L'histoire raconte en détails ces hostilités, grâce au travail de Polybe (vers 200-120 av. J-C), un Grec capturé par les Romains durant la conquête de la Macédoine en 168 av. J.-C, qui, entré au service de l'influente famille des Scipions, devint leur ami.
Bien que Polybe se fût appuyé sur ouï-dire pour les deux premières guerres puniques, il était bien informé et fut témoin du sac final de Carthage. Ses récits figurent dans son Histoire, constituée de quarante volumes dont seuls cinq ont survécu. Impressionné par l'efficacité des méthodes des Romains, il reste cependant relativement impartial. Ses observations, intégrées à d'autres récits aussi bien qu'à des recherches modernes, donnent une vision compréhensible de guerres qui se sont déroulées il y a plus de deux mille ans.

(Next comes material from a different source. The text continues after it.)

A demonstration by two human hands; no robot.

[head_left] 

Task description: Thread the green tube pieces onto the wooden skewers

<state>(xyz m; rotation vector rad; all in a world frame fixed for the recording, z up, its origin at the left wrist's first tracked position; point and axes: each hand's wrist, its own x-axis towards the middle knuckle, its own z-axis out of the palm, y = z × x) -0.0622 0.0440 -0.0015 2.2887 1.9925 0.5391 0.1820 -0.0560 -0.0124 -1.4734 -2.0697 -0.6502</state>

Carthage s'intéressait principalement au commerce et Rome, dont la richesse ne cessait de croître, était une des grandes attractions. Le Troisième Traité, signé entre Rome et Carthage en 306 av. J.-C, impliquait une politique de soutien mutuel et garantissait l'exclusion de Rome de la sphère sicilienne. Mais une querelle mesquine au sujet de la Sicile ouvrit les hostilités.